ACTIVITY: Would you please retype, exactly, the lines of the listing below between the line with "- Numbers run" and the line with "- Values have", inclusive?
+--
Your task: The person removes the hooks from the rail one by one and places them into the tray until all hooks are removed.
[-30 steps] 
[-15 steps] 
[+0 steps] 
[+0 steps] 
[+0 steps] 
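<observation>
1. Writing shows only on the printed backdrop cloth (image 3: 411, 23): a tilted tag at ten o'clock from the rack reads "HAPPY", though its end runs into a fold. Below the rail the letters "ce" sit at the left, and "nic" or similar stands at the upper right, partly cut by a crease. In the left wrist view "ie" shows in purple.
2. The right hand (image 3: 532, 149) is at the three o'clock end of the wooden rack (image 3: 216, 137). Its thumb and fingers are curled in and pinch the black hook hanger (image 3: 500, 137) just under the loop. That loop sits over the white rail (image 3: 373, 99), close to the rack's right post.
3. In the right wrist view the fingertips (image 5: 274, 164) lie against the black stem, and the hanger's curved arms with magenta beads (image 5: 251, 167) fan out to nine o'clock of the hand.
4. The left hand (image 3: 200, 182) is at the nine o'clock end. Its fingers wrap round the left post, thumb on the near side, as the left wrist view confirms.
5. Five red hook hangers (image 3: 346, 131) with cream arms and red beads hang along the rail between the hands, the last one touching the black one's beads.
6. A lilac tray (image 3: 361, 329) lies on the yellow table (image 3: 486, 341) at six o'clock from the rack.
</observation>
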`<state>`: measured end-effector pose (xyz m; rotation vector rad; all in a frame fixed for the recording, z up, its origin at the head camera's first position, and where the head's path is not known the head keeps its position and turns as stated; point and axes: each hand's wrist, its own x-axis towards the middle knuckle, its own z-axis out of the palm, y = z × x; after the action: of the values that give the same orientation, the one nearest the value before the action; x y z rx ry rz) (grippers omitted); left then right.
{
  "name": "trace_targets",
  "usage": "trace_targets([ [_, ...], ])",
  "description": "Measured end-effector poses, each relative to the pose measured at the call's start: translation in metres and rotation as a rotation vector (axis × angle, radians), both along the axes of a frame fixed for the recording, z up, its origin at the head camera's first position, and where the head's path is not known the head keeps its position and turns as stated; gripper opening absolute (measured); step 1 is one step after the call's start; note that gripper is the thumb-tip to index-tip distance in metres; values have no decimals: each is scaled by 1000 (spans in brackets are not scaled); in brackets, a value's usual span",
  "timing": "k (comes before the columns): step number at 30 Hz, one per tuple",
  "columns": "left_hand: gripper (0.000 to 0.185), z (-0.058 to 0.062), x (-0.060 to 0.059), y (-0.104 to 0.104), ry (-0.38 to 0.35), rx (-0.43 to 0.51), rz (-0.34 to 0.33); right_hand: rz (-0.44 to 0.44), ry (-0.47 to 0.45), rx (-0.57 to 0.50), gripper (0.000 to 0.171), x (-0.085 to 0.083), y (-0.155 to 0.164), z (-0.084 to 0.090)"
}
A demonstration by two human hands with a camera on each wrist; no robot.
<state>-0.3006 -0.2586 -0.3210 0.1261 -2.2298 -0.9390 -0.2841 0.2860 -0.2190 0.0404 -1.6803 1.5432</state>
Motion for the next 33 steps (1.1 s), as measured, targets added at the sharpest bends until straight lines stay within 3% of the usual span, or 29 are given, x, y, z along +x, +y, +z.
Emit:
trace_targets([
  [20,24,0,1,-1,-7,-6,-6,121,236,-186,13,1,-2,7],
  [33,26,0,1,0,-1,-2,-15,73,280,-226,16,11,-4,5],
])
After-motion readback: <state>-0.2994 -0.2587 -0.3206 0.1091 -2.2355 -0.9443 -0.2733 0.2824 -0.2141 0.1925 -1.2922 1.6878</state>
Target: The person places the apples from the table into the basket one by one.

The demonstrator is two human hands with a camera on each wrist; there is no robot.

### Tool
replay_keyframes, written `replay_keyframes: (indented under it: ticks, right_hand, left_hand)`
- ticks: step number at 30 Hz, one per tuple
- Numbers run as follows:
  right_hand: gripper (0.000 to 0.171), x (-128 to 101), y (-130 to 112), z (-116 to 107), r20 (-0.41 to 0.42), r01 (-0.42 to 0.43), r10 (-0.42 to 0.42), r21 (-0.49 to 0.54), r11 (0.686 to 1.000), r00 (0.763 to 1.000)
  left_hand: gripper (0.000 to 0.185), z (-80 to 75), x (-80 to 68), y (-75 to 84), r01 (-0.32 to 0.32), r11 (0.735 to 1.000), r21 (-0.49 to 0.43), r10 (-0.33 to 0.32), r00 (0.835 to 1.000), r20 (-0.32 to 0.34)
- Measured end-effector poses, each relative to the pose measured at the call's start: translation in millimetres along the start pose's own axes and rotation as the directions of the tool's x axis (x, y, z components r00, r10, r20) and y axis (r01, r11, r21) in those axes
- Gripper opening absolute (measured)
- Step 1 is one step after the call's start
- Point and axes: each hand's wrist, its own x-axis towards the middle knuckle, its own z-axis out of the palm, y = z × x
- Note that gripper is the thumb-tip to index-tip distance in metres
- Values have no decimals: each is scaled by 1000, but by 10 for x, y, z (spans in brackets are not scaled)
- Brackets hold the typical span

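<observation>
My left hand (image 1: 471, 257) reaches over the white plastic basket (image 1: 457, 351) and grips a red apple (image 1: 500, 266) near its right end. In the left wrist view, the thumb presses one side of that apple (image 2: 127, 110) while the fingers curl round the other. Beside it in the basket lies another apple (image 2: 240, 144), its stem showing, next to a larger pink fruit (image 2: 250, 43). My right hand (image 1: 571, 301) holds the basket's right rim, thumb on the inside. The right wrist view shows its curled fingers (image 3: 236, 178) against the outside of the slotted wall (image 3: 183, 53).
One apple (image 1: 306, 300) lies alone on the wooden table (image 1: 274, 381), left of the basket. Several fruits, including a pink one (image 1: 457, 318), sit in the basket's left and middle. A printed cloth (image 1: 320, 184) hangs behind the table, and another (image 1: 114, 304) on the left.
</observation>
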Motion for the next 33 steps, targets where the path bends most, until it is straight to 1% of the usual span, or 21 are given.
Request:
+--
TASK OUTPUT:
- Numbers run as follows:
  right_hand: gripper (0.000 to 0.171), x (-128 to 101), y (-130 to 112), z (-116 to 107), r20 (-0.41 to 0.42), r01 (-0.42 to 0.43), r10 (-0.42 to 0.42), r21 (-0.49 to 0.54), r11 (0.686 to 1.000), r00 (0.763 to 1.000)
  left_hand: gripper (0.000 to 0.185), z (-80 to 75), x (-80 to 68), y (-75 to 84), r01 (-0.32 to 0.32), r11 (0.735 to 1.000), r21 (-0.49 to 0.43), r10 (-0.33 to 0.32), r00 (0.835 to 1.000), r20 (-0.32 to 0.34)
- Measured end-effector poses, each relative to the pose measured at the call's start: translation in millimetres along the start pose's own axes and rotation as the directions of the tool's x axis (x, y, z components r00, r10, r20) and y axis (r01, r11, r21) in those axes
- Gripper opening absolute (measured)
- Step 1 is one step after the call's start
- Point and axes: each hand's wrist, its own x-axis towards the middle knuckle, its own z-axis out of the palm, y = z × x
- Note that gripper is the thumb-tip to index-tip distance in metres
- Values have no decimals: each is scaled by 1000, but by 10 for x, y, z (spans in brackets are not scaled)

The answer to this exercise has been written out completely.